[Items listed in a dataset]
_ _ _ _ _

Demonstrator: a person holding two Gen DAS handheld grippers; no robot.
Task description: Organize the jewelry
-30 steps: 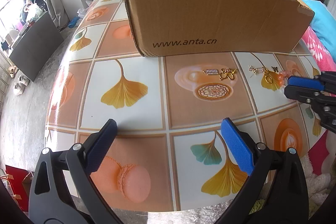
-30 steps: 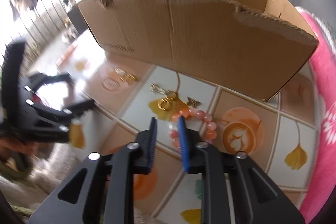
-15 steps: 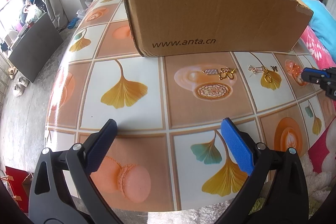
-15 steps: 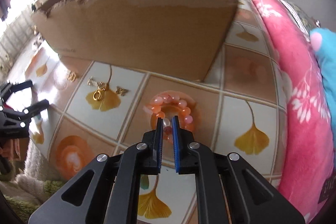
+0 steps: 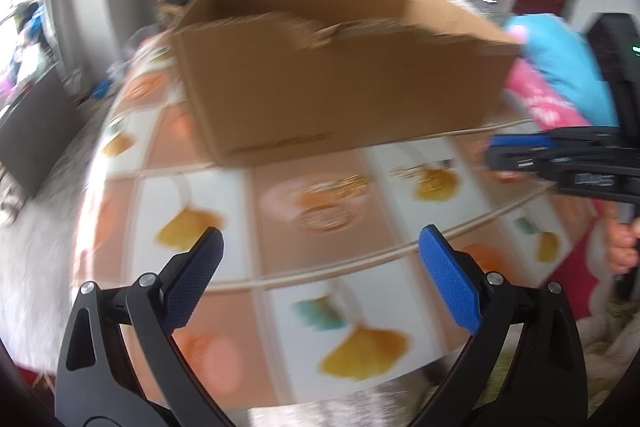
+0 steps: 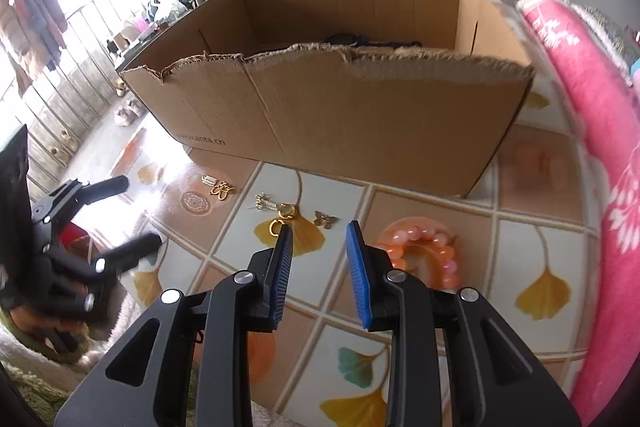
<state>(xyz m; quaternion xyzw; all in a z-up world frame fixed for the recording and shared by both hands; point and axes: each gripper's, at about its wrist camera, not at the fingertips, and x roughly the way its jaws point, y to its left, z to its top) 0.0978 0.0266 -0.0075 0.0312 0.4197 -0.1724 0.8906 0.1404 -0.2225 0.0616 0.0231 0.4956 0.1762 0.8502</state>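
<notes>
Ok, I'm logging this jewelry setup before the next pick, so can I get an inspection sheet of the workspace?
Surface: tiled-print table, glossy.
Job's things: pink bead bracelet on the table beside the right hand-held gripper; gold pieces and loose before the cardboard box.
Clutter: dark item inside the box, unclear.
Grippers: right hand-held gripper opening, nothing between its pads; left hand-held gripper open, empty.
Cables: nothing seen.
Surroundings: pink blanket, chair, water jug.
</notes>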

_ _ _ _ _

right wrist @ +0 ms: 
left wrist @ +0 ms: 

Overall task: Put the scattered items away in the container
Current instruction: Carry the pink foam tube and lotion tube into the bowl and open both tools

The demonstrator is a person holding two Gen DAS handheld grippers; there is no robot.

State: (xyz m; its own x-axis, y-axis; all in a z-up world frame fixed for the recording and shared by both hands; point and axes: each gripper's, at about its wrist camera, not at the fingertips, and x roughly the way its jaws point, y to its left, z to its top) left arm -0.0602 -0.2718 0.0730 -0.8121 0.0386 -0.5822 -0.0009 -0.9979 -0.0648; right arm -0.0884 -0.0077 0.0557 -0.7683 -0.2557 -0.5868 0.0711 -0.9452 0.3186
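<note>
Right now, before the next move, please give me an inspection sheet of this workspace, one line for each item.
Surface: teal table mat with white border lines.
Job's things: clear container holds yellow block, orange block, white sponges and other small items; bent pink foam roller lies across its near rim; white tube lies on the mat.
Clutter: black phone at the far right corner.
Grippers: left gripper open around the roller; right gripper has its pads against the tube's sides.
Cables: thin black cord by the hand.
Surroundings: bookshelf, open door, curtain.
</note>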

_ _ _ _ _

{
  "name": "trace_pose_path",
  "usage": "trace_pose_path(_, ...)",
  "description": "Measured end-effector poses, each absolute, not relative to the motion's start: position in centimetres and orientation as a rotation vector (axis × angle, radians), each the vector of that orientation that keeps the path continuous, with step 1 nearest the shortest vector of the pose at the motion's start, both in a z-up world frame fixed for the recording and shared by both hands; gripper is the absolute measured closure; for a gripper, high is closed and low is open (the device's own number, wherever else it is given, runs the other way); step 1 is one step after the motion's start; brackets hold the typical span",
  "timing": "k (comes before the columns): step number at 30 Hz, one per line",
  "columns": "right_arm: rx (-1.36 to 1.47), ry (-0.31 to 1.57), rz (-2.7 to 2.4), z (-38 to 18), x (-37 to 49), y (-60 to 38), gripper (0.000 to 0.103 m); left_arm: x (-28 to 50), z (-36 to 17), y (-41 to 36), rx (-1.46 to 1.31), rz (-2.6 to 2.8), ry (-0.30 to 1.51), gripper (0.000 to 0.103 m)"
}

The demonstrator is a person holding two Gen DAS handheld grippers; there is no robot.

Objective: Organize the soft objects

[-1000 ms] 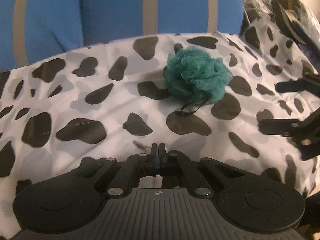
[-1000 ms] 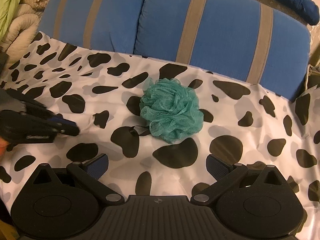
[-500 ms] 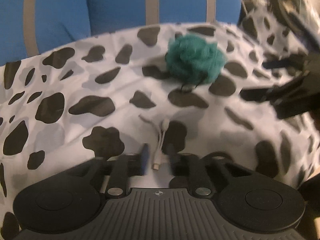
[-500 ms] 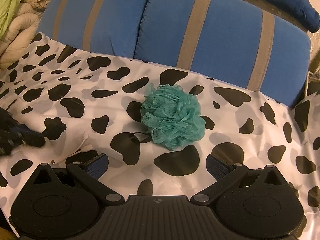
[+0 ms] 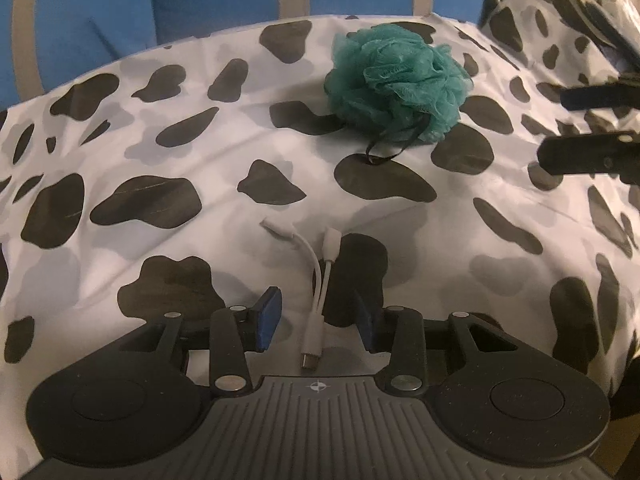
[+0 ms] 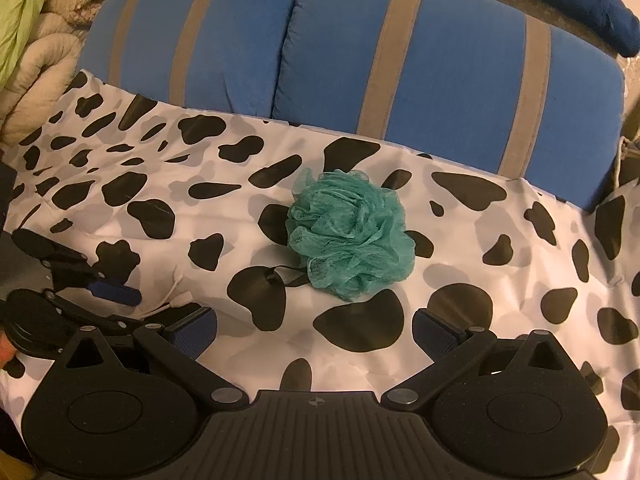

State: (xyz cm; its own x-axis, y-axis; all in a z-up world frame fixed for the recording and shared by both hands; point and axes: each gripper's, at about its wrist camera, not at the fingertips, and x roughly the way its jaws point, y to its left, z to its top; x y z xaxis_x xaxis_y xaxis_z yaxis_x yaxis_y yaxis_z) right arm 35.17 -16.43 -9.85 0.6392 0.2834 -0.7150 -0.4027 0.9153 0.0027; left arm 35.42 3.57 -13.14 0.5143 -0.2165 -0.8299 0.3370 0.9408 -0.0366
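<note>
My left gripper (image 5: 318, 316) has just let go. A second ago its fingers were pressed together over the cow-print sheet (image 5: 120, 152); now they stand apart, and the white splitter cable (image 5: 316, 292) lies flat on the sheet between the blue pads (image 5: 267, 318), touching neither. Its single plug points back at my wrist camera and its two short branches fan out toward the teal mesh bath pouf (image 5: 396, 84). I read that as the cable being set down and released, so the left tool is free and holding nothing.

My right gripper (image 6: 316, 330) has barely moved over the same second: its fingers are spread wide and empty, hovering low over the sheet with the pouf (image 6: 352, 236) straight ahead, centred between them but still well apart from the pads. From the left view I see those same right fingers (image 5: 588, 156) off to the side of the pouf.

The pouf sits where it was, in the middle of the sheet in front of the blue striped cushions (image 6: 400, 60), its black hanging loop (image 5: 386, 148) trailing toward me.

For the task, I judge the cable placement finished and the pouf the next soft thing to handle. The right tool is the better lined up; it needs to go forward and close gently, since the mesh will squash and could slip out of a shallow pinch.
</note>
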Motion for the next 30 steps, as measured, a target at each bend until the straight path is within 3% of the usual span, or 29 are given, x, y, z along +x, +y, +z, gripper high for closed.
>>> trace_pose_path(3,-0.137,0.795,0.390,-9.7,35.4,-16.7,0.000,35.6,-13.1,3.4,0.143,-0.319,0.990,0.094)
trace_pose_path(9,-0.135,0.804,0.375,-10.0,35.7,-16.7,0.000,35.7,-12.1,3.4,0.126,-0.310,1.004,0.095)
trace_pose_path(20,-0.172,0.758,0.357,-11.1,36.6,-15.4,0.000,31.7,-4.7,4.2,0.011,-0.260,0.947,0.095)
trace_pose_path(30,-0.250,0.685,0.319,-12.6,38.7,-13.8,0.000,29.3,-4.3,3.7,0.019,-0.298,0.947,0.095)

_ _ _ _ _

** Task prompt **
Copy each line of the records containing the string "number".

** Exercise answer **
  "description": "Measured end-effector poses, each absolute, not relative to the motion's start: position in centimetres and orientation as a rotation vector (axis × angle, radians), each the vector of that orientation that keeps the path continuous, with step 1 nearest the shortest vector of the pose at the motion's start, both in a z-up world frame fixed for the recording and shared by both hands; gripper is the absolute measured closure; for a gripper, high is closed and low is open (the device's own number, wherever else it is given, runs the other way); step 1 is one step after the motion's start; brackets hold the typical span",
  "timing": "k (comes before the columns): step number at 30 Hz, one per line",

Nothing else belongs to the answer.